Thanks for responding, Chunduriv. Any input on what I’m doing wrong is welcome.
I’m expecting improvements in speed. Right now the training is taking 15 minutes per epoch regardless of whether I pass it in as RGB or grayscale. Pretty sure I’m doing something wrong.
The images are actually signatures, so the pixels are binary “did the pen touch the paper” values. Signatures are either “good” or “bad,” so two classes. I receive them in RGB PNG, but all three channels are identical, and either 0 or 255.
I translated the corpus translated to grayscale PNG in a separate directory. Each image is 90x800.

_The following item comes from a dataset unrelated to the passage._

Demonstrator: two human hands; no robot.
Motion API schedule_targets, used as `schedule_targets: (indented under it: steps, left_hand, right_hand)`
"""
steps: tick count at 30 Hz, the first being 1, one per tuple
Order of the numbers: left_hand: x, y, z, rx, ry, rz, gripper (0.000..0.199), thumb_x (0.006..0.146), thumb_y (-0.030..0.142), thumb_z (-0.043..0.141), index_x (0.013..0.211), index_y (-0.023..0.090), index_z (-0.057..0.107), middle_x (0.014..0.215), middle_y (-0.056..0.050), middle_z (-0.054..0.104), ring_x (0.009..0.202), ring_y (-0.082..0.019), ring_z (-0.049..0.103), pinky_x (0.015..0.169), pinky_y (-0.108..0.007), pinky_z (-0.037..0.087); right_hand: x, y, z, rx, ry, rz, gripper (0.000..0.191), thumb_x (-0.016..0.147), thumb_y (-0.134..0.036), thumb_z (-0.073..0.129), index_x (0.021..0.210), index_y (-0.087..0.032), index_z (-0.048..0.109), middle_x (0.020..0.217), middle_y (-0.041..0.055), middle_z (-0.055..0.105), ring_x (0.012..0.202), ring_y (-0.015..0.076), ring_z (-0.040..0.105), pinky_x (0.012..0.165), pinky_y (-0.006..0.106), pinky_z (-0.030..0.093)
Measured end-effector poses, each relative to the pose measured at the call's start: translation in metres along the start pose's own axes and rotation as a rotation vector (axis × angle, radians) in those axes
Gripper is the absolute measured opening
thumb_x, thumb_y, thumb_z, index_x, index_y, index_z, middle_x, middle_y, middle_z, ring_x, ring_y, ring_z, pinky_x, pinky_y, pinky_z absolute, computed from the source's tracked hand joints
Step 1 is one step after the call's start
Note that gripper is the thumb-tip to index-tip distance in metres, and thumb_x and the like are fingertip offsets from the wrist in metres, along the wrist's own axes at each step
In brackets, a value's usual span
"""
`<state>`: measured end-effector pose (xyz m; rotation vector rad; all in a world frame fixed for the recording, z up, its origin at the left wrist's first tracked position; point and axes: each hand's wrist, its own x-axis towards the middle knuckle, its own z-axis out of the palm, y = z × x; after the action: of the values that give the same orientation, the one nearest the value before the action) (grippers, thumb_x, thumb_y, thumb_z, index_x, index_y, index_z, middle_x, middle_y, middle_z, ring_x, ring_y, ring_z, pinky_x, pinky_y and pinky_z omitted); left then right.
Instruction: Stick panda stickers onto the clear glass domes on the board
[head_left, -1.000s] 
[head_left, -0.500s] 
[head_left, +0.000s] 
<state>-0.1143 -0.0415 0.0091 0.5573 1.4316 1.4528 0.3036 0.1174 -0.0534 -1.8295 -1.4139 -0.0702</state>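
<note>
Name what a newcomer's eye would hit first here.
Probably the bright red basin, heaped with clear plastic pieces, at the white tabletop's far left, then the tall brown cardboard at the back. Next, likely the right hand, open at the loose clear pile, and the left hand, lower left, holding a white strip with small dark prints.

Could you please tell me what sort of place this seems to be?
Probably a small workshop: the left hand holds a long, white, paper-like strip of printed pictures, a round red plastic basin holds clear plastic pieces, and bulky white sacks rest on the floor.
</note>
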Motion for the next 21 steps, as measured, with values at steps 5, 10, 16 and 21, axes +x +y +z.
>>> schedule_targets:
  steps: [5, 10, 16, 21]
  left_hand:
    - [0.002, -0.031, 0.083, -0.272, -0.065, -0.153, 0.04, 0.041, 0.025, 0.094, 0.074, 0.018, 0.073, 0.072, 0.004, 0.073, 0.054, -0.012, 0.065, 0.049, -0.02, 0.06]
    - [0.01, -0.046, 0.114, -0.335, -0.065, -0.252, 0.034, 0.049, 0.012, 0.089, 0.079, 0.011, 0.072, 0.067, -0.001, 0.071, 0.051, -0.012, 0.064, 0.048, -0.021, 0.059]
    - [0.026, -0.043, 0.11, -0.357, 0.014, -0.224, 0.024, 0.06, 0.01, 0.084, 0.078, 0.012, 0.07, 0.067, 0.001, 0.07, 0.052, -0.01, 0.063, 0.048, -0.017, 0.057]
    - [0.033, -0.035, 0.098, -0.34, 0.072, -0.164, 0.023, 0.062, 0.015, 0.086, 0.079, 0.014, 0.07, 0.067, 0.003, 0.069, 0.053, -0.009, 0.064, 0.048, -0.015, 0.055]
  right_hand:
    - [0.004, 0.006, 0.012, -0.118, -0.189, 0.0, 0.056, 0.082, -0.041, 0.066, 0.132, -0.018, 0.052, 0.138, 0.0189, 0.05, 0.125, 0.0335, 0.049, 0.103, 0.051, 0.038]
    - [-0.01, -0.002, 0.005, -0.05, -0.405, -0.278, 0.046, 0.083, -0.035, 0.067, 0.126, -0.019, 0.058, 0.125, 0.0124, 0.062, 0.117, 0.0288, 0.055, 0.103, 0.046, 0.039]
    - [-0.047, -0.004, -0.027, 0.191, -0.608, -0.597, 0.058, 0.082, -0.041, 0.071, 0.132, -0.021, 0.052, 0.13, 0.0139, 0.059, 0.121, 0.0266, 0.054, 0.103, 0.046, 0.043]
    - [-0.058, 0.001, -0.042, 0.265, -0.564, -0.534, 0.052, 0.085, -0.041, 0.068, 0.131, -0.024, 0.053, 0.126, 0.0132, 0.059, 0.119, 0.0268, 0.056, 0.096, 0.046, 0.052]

The samples are in directories:
data_dir/
good/
img1.png
img2.png
bad/
img3.png
img4.png
Here are the parts of the code that I think matter.
color_mode is either “grayscale” or “rgb”
input_shape is either (32, 90, 800, 1) or not included so it defaults
train_ds, val_ds = tf.keras.utils.image_dataset_from_directory(
data_dir, validation_split=0.2, subset="both",
color_mode="grayscale", seed=123, image_size=(90, 800))
train_ds = train_ds.cache().shuffle(1000).prefetch(buffer_size=AUTOTUNE)
val_ds = val_ds.cache().prefetch(buffer_size=AUTOTUNE)
model = Sequential([
layers.Rescaling(1./255, input_shape=(90, 800, 1)),
layers.Conv2D(16, 3, padding='same', activation='relu', input_shape=(32, 90, 800, 1)),
layers.MaxPooling2D(),
layers.Conv2D(32, 3, padding='same', activation='relu', input_shape=(32, 90, 800, 1)),
layers.MaxPooling2D(),
layers.Conv2D(64, 3, padding='same', activation='relu', input_shape=(32, 90, 800, 1)),
layers.MaxPooling2D(),
layers.Flatten(),
layers.Dense(128, activation='relu'),
layers.Dense(num_classes)
])